**DESCRIPTION OF THE TASK**
In the data below, one line contains "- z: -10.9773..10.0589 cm" and a later one contains "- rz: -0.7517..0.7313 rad". Print both, with every line between them, exactly and alone.

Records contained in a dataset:
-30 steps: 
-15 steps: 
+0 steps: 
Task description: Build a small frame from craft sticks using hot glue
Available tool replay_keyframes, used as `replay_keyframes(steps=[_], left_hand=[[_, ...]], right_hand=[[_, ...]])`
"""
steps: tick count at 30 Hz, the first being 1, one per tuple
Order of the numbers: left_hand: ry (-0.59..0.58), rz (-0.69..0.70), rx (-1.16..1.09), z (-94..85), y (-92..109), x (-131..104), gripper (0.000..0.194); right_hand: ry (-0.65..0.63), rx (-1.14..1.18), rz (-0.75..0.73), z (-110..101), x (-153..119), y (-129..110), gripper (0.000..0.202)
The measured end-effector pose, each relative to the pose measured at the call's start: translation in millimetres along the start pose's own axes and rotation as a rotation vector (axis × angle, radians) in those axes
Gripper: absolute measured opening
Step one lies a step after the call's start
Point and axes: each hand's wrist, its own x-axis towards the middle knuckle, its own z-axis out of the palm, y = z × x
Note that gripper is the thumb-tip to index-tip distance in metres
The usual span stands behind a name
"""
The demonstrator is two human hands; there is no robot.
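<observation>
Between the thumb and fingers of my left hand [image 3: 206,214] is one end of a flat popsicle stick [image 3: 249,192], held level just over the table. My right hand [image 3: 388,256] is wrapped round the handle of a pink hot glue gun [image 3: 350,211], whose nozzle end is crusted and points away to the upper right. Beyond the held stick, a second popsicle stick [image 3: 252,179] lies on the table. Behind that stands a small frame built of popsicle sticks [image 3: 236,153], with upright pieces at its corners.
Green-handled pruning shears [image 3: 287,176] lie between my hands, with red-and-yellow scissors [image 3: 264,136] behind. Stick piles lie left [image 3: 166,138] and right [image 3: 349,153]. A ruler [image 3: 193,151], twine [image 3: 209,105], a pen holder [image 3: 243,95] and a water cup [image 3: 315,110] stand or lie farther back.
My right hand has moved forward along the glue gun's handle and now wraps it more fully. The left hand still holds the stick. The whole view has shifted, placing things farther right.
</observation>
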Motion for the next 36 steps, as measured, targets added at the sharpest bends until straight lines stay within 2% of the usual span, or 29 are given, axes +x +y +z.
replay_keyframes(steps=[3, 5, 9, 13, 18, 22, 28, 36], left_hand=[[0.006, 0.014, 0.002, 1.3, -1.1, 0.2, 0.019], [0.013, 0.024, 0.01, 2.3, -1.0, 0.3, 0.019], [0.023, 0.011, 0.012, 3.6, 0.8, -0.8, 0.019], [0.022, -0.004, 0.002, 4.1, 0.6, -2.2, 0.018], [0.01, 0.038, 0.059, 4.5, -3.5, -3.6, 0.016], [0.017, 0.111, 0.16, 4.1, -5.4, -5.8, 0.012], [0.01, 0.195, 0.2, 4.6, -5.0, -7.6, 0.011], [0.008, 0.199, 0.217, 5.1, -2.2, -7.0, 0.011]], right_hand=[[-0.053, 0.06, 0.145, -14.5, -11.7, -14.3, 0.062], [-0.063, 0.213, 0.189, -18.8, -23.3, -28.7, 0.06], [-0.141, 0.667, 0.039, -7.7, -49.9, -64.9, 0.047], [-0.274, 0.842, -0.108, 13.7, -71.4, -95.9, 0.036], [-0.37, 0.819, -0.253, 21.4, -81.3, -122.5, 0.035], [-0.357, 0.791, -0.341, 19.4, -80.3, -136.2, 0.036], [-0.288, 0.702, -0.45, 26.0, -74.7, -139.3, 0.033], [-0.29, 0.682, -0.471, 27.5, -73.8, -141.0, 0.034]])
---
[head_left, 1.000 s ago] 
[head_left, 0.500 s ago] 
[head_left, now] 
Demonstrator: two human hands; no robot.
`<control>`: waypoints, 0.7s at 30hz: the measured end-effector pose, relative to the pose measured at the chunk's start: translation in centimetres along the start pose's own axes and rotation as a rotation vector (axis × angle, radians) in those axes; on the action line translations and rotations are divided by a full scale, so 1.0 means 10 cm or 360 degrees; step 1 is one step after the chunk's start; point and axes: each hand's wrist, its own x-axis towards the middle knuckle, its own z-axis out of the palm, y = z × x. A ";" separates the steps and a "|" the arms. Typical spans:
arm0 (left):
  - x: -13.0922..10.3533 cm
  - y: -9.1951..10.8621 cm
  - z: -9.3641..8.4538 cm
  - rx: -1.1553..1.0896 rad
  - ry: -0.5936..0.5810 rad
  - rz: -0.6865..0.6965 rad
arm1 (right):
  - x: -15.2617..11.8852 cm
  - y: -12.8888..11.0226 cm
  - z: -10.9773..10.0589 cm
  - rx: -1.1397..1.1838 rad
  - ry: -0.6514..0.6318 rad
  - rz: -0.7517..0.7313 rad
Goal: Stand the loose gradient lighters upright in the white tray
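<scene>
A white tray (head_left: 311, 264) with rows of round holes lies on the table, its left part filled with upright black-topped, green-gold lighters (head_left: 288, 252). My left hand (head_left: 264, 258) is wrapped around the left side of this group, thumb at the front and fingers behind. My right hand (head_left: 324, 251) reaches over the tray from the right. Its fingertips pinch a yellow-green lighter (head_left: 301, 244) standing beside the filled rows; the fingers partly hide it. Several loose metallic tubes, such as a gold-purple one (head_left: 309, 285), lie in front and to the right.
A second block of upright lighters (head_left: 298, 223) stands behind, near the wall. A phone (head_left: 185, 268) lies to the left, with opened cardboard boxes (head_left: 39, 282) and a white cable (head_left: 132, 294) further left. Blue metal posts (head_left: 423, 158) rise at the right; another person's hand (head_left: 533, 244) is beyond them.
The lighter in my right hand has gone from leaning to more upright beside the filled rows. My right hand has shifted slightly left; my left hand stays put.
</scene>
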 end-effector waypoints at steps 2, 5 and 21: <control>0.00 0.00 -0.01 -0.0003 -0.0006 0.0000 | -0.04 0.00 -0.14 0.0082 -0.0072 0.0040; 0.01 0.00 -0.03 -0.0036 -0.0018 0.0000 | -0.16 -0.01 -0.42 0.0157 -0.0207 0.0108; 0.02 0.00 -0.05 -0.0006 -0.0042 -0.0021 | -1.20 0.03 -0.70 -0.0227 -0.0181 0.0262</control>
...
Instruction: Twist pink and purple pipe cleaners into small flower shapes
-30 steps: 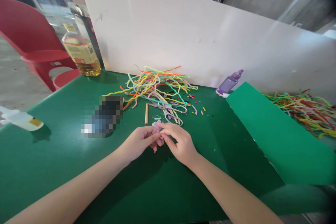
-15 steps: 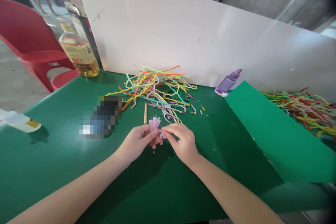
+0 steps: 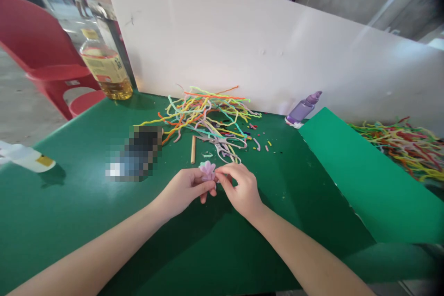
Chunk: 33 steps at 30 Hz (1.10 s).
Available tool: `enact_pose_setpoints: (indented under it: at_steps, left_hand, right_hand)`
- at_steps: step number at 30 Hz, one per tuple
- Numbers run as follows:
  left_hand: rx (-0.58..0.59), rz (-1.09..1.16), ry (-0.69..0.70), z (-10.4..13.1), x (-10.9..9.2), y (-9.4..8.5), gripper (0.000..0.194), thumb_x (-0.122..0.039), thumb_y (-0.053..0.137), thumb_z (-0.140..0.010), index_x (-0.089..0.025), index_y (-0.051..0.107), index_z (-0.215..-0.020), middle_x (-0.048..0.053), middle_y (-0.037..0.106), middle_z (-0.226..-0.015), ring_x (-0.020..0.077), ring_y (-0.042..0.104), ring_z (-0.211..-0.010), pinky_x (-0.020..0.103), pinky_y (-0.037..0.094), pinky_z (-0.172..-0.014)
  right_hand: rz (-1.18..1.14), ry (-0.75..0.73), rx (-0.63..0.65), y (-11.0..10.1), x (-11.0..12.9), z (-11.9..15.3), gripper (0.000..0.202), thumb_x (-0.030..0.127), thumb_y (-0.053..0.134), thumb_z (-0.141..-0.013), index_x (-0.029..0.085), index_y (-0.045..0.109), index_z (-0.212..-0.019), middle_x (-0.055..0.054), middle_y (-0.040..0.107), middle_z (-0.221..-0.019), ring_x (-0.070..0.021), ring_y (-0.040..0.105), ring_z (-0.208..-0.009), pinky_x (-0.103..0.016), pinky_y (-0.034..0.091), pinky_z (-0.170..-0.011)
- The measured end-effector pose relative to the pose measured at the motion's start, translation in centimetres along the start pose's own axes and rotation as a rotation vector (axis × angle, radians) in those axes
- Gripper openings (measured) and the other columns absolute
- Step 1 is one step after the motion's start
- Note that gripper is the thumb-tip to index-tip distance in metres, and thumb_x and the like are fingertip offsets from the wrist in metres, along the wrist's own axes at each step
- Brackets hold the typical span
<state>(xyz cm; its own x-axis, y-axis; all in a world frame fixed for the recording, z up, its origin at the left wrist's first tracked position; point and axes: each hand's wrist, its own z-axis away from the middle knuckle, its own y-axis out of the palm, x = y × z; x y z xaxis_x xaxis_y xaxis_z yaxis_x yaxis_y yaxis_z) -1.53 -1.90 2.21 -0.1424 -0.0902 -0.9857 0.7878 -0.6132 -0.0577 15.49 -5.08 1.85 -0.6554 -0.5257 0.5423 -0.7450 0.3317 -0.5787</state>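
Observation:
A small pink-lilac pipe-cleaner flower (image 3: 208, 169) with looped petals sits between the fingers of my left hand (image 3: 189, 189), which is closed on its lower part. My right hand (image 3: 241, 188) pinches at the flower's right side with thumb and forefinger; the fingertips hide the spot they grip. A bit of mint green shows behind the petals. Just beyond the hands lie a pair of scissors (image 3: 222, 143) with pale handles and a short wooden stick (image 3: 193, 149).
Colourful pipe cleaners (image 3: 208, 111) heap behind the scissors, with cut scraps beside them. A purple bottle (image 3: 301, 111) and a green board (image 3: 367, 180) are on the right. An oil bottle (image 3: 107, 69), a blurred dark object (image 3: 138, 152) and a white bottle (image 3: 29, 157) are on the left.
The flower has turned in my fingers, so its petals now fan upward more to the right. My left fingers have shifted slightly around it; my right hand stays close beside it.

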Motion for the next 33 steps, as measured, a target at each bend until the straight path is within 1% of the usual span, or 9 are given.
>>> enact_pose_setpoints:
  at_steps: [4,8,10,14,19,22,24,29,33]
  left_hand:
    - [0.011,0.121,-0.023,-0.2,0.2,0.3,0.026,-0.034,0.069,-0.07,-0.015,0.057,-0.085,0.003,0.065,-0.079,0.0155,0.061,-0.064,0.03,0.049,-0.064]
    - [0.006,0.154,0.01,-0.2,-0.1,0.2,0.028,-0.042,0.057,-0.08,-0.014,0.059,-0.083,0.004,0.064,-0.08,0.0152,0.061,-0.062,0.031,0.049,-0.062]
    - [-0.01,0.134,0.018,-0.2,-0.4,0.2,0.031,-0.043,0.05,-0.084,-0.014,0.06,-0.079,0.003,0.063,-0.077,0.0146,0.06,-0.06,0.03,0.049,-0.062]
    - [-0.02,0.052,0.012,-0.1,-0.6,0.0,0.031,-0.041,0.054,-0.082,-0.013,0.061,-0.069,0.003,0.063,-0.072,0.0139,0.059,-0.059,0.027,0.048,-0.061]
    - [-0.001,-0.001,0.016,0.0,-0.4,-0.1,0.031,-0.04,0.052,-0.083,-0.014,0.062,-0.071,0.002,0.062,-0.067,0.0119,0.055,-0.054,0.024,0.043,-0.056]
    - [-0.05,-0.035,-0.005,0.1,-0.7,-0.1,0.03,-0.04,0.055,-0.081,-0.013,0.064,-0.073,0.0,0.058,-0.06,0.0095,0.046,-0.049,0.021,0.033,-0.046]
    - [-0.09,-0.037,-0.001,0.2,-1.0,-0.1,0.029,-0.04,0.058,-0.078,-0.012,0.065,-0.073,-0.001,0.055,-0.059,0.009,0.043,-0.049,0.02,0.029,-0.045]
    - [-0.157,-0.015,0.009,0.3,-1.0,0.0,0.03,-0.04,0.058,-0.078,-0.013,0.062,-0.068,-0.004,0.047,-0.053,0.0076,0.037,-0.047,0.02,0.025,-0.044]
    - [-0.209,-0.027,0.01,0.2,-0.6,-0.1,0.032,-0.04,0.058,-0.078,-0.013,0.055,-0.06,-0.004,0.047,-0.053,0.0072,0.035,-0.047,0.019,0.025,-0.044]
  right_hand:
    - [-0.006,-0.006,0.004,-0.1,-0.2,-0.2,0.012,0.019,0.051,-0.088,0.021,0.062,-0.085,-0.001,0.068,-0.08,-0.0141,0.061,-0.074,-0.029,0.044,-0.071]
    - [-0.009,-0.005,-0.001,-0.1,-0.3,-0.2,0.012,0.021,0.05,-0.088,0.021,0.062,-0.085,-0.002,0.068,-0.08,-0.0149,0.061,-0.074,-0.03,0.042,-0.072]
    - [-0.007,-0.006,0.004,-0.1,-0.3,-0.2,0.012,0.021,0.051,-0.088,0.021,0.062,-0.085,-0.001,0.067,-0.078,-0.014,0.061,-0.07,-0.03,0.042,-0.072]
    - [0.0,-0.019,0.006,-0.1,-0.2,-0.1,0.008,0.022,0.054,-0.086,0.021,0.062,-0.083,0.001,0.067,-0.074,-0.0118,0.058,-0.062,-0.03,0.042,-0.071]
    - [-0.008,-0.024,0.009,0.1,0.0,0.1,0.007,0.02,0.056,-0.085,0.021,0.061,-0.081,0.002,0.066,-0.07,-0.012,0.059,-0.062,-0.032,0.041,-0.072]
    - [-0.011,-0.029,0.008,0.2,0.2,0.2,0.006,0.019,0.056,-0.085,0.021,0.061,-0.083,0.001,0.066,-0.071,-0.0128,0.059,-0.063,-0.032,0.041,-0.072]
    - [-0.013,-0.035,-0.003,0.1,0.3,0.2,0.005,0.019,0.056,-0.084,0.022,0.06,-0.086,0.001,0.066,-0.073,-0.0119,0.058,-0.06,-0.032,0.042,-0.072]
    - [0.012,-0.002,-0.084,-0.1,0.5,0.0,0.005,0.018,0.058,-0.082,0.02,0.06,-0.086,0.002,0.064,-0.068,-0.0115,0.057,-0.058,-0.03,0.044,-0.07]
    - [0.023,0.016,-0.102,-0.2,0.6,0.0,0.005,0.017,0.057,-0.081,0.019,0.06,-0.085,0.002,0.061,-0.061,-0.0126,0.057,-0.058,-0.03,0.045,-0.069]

**ANSWER TO THIS TASK**
  - z: -10.9773..10.0589 cm
  - rx: -1.1397..1.1838 rad
  - ry: -0.6514..0.6318 rad
  - rz: -0.7517..0.7313 rad

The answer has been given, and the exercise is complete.